Data analyst with strong enthusiasm in area of data science, statistical modeling and machine learning. Advanced understanding of analytical techniques and new evolving computational methods. Highly organized, motivated, and diligent with significant background in statistics.
1. Graph Neural Network Recommender
- Was trying to leverage advantages of graph neural network in recommendation pipeline,
- In process, implemented a SOTA GNN proposed by microsoft research india in 2021 from scratch, which enables inductive learning on spectral GNN, and have better performance than baselines.
- Scaled up experimental training on 13000000 user-item interactions by leveraging from Horovod and optimizing source code.

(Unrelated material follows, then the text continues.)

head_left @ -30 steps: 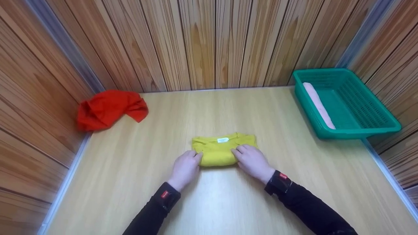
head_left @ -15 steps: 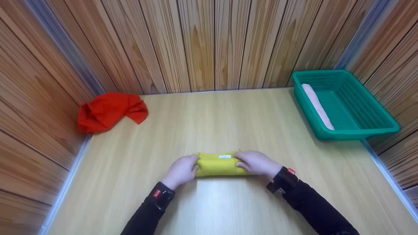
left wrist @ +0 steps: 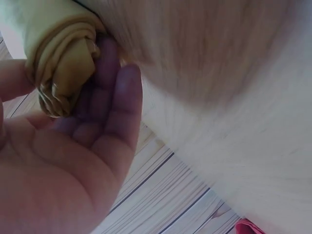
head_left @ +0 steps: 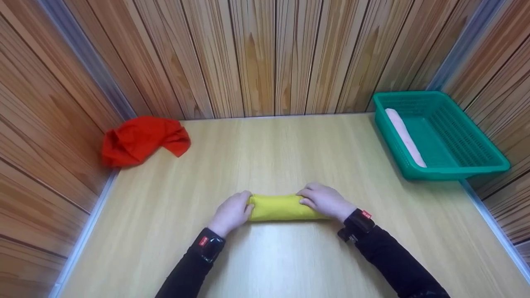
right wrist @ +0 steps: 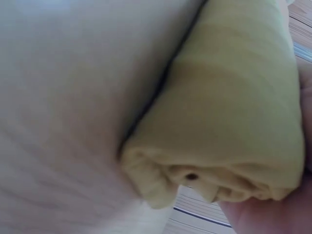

2. Drift Monitoring workflow
- Implemented a drift monitoring workflow on New York taxi data leveraging databricks MLflow functionalities
- The workflow can automatically train regression models predicting taxi fares, deploy selected model to production, monitor status of data & potential drifts (inferencing offline using batch data), and automatically retrain if performance falls beyond threshold
- The retrained model shows better & more stable performance in test period comparing to baseline model without being retrained.
3. Approximated Hierarchical Model-Based Clustering on HBE Data
- Implemented a gibbs sampler of an approximated hierarchical GMM from scratch with colleagues and compiled it into an R-package, including proper documentation and unit testing.
- Applied model based clustering on HBE mucosal based data, compared the clustering results with given classes and obtained promising results.